Radleigh looked to me for support, and I shrugged. Just because I stuffed myself with food when I was upset, didn’t mean everyone was the same way. I supposed that explained why I had to work out so hard to keep my hips under control and Leah… didn’t.

“Leah, come on,” he said. “How are you gonna take care of Freya if you aren’t taking care of yourself?”

Leah reached across the table for his hand. “I know I have to eat. I just don’t think I can keep anything down yet.”

Radleigh threaded his fingers through hers. “Fine. But I’m not gonna stop nagging you.”

Leah’s phone began to ring and she untangled her fingers from Radleigh’s and rummaged in her purse for her cell. “It’s Jesse.” She glanced at Radleigh, then at me. “Do you think he knows?”

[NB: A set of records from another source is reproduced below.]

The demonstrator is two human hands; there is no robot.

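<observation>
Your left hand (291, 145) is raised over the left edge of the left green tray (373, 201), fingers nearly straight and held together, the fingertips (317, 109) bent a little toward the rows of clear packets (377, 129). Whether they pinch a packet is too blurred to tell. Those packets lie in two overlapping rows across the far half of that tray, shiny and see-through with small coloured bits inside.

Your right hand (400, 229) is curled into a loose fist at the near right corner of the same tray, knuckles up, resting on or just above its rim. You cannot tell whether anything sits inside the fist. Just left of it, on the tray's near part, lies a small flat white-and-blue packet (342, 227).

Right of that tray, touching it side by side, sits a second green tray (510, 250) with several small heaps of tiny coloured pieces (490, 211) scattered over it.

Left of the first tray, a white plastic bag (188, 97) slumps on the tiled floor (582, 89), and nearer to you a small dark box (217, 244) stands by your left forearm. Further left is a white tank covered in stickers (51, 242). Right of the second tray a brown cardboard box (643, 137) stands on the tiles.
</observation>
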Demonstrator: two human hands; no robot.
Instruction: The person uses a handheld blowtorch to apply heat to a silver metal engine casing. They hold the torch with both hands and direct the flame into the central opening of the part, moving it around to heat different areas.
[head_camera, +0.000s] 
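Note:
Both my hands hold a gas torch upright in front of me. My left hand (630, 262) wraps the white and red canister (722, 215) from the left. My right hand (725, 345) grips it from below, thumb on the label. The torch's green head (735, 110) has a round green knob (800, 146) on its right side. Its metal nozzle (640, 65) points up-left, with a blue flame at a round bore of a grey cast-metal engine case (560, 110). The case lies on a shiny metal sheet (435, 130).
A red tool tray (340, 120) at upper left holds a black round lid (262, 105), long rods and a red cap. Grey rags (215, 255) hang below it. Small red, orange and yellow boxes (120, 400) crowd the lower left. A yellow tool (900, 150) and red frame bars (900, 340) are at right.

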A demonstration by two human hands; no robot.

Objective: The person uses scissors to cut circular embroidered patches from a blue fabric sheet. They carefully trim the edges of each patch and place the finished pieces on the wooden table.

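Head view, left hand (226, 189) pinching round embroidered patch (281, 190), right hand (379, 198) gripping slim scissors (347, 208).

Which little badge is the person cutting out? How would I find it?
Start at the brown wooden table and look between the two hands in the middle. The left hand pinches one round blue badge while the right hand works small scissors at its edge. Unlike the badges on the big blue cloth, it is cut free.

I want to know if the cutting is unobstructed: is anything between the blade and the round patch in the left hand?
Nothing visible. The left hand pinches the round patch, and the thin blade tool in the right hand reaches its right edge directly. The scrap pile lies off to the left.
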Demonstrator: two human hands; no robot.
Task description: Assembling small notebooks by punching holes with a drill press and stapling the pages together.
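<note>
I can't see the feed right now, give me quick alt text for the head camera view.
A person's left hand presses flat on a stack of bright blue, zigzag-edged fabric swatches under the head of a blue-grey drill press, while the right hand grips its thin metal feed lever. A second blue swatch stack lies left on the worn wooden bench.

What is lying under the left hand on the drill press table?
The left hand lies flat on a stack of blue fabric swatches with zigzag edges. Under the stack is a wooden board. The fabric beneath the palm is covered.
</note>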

The mention of Jesse’s name sent me reeling back to the night before, which suddenly felt like years ago. I hadn’t thought about him, or anything except Freya’s devastation. I’d even blocked out my own freaky memories because I didn’t
want
to remember. Didn’t want to feel anymore.

A larger part of me still
didn’t
feel, not for myself anyway. Only for Freya, and Jude, and Leah.

“He must know,” Radleigh said. “I think Richard called everyone first thing.”

Leah shrugged and answered. “Hi, Jesse.”

I cast my eyes down to what was left of my pancakes, stabbing gently at them with my fork.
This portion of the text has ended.